According to the U.S. Green Building Council, “LEED
certification provides independent, third-party verification that a building,
home or community was designed and built using strategies aimed at achieving
high performance in key areas of human and environmental health: sustainable
site development, water savings, energy efficiency, materials selection, and
indoor environmental quality.”
The Leadership in Energy and Environmental Design (LEED) rating
system awards points based dozens of variables related to a structure’s design,
construction, and operation. There are four tiers of certification, based on
the total number of points earned: LEED Certified, LEED Silver, LEED Gold, and
LEED Platinum.
The Scot Center earned points for everything from the
erosion control methods used during its construction to its low-flow showers
and toilets that reduce potable water usage in the building by 41 percent.

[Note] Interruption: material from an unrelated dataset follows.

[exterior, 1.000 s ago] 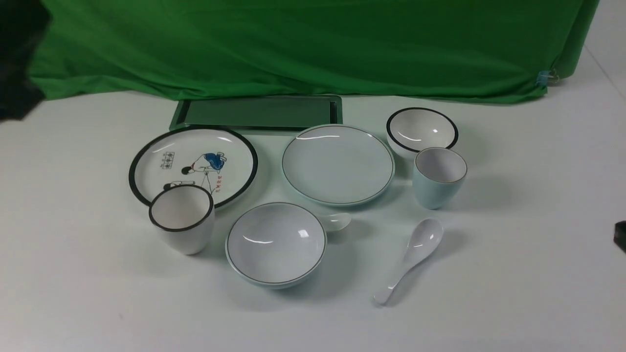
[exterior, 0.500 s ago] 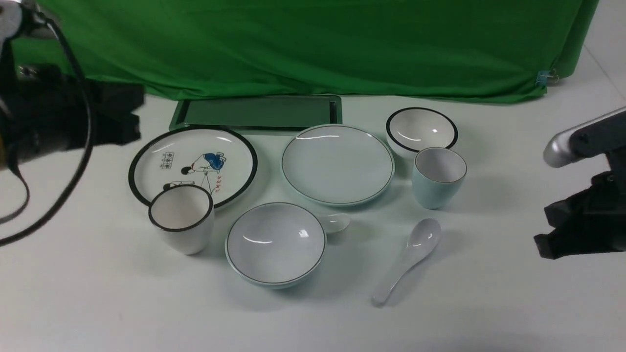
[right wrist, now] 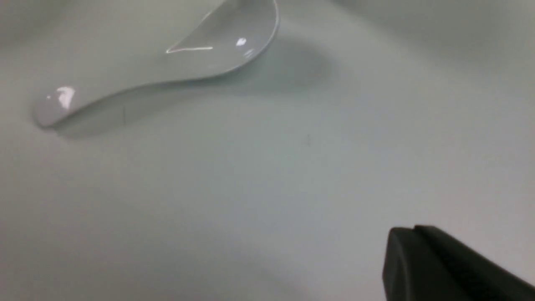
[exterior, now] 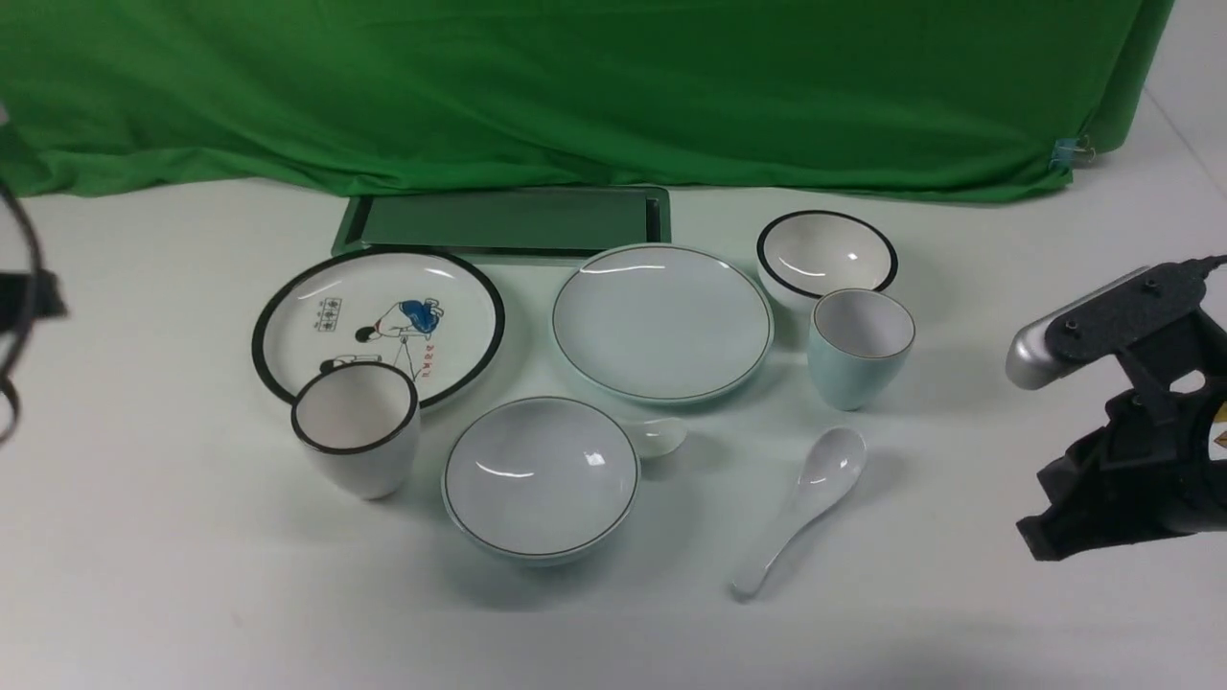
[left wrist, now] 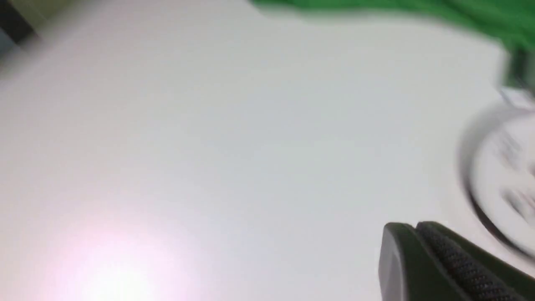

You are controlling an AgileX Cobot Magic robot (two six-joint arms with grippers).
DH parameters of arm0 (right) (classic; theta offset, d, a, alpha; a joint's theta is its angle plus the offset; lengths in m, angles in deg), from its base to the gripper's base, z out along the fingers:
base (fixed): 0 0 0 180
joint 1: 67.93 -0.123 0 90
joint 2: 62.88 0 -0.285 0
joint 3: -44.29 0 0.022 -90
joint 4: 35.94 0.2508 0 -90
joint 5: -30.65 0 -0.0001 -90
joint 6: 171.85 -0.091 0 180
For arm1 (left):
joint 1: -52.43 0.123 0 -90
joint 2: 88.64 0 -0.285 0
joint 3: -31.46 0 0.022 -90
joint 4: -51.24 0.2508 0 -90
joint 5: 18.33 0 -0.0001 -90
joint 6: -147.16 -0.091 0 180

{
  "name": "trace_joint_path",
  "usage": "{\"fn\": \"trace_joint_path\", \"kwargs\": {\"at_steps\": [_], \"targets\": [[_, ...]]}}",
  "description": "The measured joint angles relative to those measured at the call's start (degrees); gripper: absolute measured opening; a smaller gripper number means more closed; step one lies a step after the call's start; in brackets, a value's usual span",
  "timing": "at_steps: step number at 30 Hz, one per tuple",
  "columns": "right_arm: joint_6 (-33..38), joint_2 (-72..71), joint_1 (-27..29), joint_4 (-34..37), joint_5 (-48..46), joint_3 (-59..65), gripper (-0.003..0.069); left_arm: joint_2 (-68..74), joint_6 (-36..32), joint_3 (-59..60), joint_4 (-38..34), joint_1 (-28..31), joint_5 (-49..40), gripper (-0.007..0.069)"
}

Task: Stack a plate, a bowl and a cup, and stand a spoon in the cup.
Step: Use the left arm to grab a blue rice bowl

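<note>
The pale blue-green plate (exterior: 661, 321) lies mid-table. In front of it to the left sits the wider bowl (exterior: 540, 476). The pale blue cup (exterior: 860, 345) stands upright just right of the plate. Nearer me lies the long white spoon (exterior: 803, 508), also in the right wrist view as the spoon (right wrist: 188, 62). My right gripper (exterior: 1033, 539) hangs to the right of the spoon, apart from it; its jaws (right wrist: 411, 229) are shut and empty. My left gripper (left wrist: 411, 226) is shut and empty over bare table; the front view shows only the left arm's cable at the left edge.
A white black-rimmed cartoon plate (exterior: 378, 324) and a black-rimmed white cup (exterior: 356, 427) sit on the left. A small black-rimmed bowl (exterior: 826, 254) stands behind the blue cup. A short spoon (exterior: 657, 434) pokes out behind the wide bowl. A green tray (exterior: 506, 220) lies before the green cloth.
The left arm has swung out of the front view to the left, leaving only its cable. The right arm has come further in from the right edge and lower.
</note>
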Motion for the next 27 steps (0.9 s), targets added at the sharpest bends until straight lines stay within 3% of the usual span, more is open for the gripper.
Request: {"fn": "trace_joint_path", "kwargs": {"at_steps": [1, 2, 4, 5, 9, 12, 14, 17, 21, 22, 23, 27], "targets": [[0.0, 0.96, 0.0, 0.94, 1.16, 0.0, 0.0021, 1.32, -15.31, 0.0, -18.84, -1.57, -3.16, -0.0015], [0.0, 1.73, 0.0, 2.18, 1.55, -0.11, 0.0021, 2.76, -23.37, 0.0, -29.85, -3.57, -5.95, -0.0014], [0.0, 2.53, 0.0, 3.88, 1.73, -0.26, 0.0021, 4.26, -28.26, 0.0, -36.79, -6.34, -6.74, -0.0013], [0.2, 3.53, 0.0, 5.99, 1.61, -0.8, 0.0021, 6.62, -31.18, -0.13, -40.35, -11.62, -5.79, -0.0011], [1.09, 4.73, -0.22, 7.98, 1.09, -1.75, 0.0021, 11.76, -28.7, -1.9, -35.22, -20.67, -2.62, -0.001], [1.42, 5.0, -1.5, 8.4, 0.52, -2.16, 0.0021, 19.2, -20.66, -7.28, -23.0, -27.88, -2.16, -0.0004], [1.5, 5.0, -2.15, 8.4, 0.33, -2.29, 0.0021, 22.48, -17.52, -10.36, -18.41, -29.25, -2.62, 0.0007], [1.54, 5.0, -3.16, 8.4, 0.0, -2.29, 0.0021, 30.63, -14.3, -19.03, -13.84, -29.91, -5.11, 0.0079], [1.54, 5.0, -3.36, 8.4, -0.32, -2.29, 0.0026, 38.03, -14.01, -27.44, -11.38, -29.81, -9.43, 0.0231], [1.54, 5.0, -3.36, 8.4, -0.32, -2.29, 0.0027, 38.37, -14.01, -27.44, -11.22, -29.81, -9.62, 0.0231], [1.54, 5.0, -3.36, 8.4, -0.32, -2.29, 0.0029, 40.85, -14.24, -30.02, -9.7, -29.74, -11.33, 0.0307], [1.54, 5.0, -3.42, 8.4, -0.32, -2.29, 0.0034, 45.17, -14.57, -32.44, -7.38, -29.6, -12.5, 0.0427]]}}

Sophisticated
lighting, electrical, and HVAC systems that adjust in real time to match
outdoor temperature, sunlight levels, and building occupancy help cut its
energy costs by 26 percent, while a 20,000-square-foot rooftop solar array
generates more than 271,000 kilowatt hours of energy per year, enough to power
one of the college’s student residence halls. Thirty-eight percent of the
building materials used in the Scot Center’s construction were manufactured
using recycled materials.
The College of Wooster is America’s premier college for
mentored undergraduate research. Wooster offers an excellent, comprehensive
liberal arts education, culminating in a rigorous senior project, in which each
student works one-on-one with a faculty mentor to conceive, organize and
complete a significant research project on a topic of the student’s own
choosing. Through this distinctive program, every Wooster student develops
abilities valued by employers and graduate schools alike: independent judgment,
analytical ability, creativity, project-management and time-management skills,
and strong written and oral communication skills. Founded in 1866, the college
enrolls approximately 2,000 students.